— Не пугайтесь, дядя, — произнесла Арктура. — Я жива, и моя могила превратилась в храм воскресения из мёртвых. Ах, дядя, дядя! Возблагодарите со мною Бога!
Граф неподвижно стоял на одном месте, и в его голове проносились странные мысли, над которыми он сам был не властен. Неужели одно её присутствие разогнало тьму и смерть и впустило солнечный свет в старую, забытую часовню? Неужели её душа, умершая, но живая, всё это время пребывала здесь, ожидая его возвращения, чтобы простить его? Так, может, и покойная жена примет его так же, со словами прощения и любви? Граф не сводил глаз с лица Арктуры. Его губы шевельнулись раз или два, но он так и не произнёс ни слова. Потом он отвернулся, обвёл взглядом часовню и сказал:
— Теперь здесь намного лучше.
Интересно, что произошло бы с подобными душами, если бы однажды они пробудились и обнаружили, что их грехи были всего лишь кошмарным сном? Почувствовали бы они тогда, насколько омерзительны их злодеяния? И сколько из них остались бы способными снова совершить прежние грехи? Наверное, мало кто, а может, даже ни одна человеческая душа не осознаёт всей силы Божьего прощения, могущего очистить нашу совесть и память от всякой скверны. И тот, кто говорит, что даже Бог не может ничего сделать с тем, что он натворил, больше печётся о своём проклятом стыде, нежели о благословенной истине Бога — Отца. Таким людям хочется не столько покаяться, сколько хоть как — то оправдаться. Когда человек раскаивается от всего сердца, оставляя всё оправдание Богу, истина делает его свободным, и он знает, что былое зло оставило его, как выздоравливающий знает, что донимавшая его болезнь наконец — то ушла. «Я и вправду согрешил, — говорит он, — но сейчас ни за что не стал бы этого делать. Я всё тот же — но и другой! Я раскаиваюсь и никоим образом не хочу скрывать своего проступка, но теперь этот грех противен мне, противен в десять раз сильнее, чем тогда, когда он обитал в моей душе!» Если бы граф мог сказать что — то подобное, то почувствовал бы, что его душа становится похожей на открытую и вычищенную часовню, распахнутую для света и свежего воздуха. Или даже ещё лучше: его сердце стало бы свежеполитым садом, в котором только — только начал вызревать плод Святого Духа. Божье прощение врывается в стылую зиму замёрзшей души словно яркое весеннее утро, а Его осень наступает, когда всё выплачивается сполна, до последнего кодранта. Отпустить нас, не потребовав должного плода покаяния, было бы недобрым и немилостивым деянием бесов, а не прощением вечно любящего Отца. «Нет, нет! Увы, но пока что нет!» — так приходится говорить Ему над многими, многими душами.

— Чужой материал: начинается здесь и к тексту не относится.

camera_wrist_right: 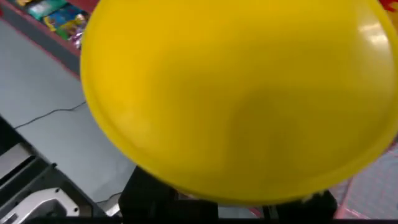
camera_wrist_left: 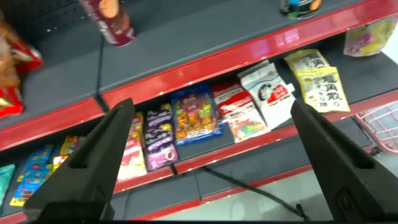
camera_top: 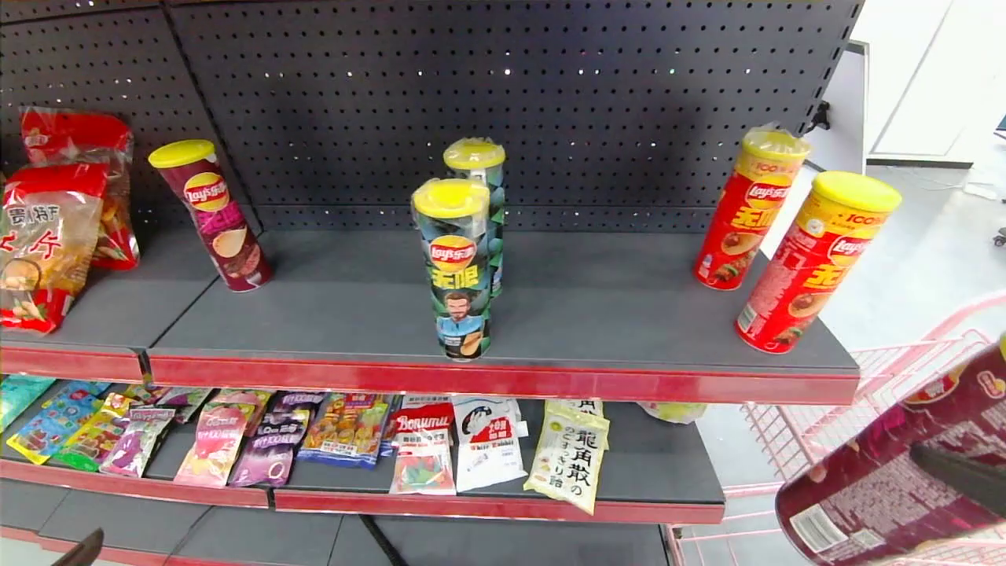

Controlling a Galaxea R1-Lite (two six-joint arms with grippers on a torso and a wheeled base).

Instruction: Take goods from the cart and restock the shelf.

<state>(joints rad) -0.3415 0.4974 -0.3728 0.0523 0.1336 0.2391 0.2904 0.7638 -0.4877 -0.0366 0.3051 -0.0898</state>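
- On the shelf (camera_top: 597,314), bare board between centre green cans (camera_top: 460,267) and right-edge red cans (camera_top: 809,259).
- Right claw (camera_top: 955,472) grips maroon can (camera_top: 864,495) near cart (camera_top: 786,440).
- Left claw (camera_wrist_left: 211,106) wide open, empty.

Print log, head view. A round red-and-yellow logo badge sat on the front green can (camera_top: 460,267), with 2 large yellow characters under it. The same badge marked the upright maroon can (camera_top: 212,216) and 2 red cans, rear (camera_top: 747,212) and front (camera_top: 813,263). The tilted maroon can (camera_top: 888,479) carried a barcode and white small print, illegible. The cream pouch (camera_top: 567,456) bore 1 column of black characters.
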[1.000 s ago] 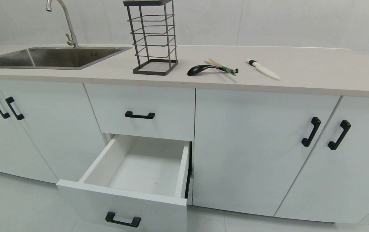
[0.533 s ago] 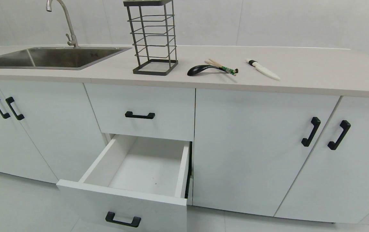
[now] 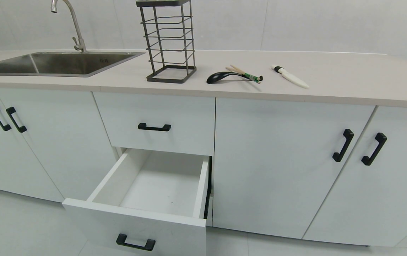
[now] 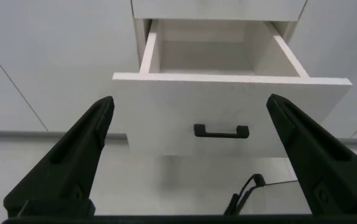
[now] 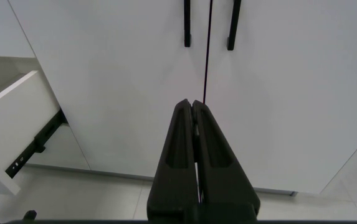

От волнения Арктура была не в силах говорить. Она повернулась и молча вышла к парадной лестнице. Граф пошёл за ней. Пока Арктура поднималась по ступеням, ей всё время чудилось, что дядя вот — вот догонит её и вонзит ей в спину острый нож, но она упорно не оборачивалась. Она направилась прямо к себе и услышала, как дядя прошёл в свои прежние апартаменты. Войдя в гостиную, она позвонила, послала подоспевшую горничную за Доналом, и рассказала ему обо всём, что произошло.
— Я схожу и поговорю с ним, — пообещал Донал, и Арктура решила оставить всё это дело в его руках. Донал постучался к графу, вошёл и увидел, что тот лежит на диване.
— Ваша светлость, — начал он, — вы, должно быть, и сами понимаете, что ваше присутствие здесь совершенно неуместно.
Услышав его слова, лорд Морвен тут же вскипел от негодования и ярости. Уж что — что, а ненависть, живущая в его сердце, была самой что ни на есть реальной! Осыпав Донала презрительными оскорблениями, он приказал ему немедленно убираться из комнаты и вообще из замка. Донал стоял и спокойно ждал, пока эта гневная вспышка уляжется.
— Ваша светлость, — продолжал он, — я готов сделать всё, что угодно, чтобы послужить вам. Но сейчас у меня нет выбора. Я должен сказать, что если вы не покинете замок добровольно, мне придётся силой выставить вас вон.
— Что значит выставить? Да как вы смеете так со мной разговаривать, негодяй?
— Именно выставить, ваша светлость. Человек, попытавшийся убить хозяйку дома, по крайней мере, не должен в нём оставаться.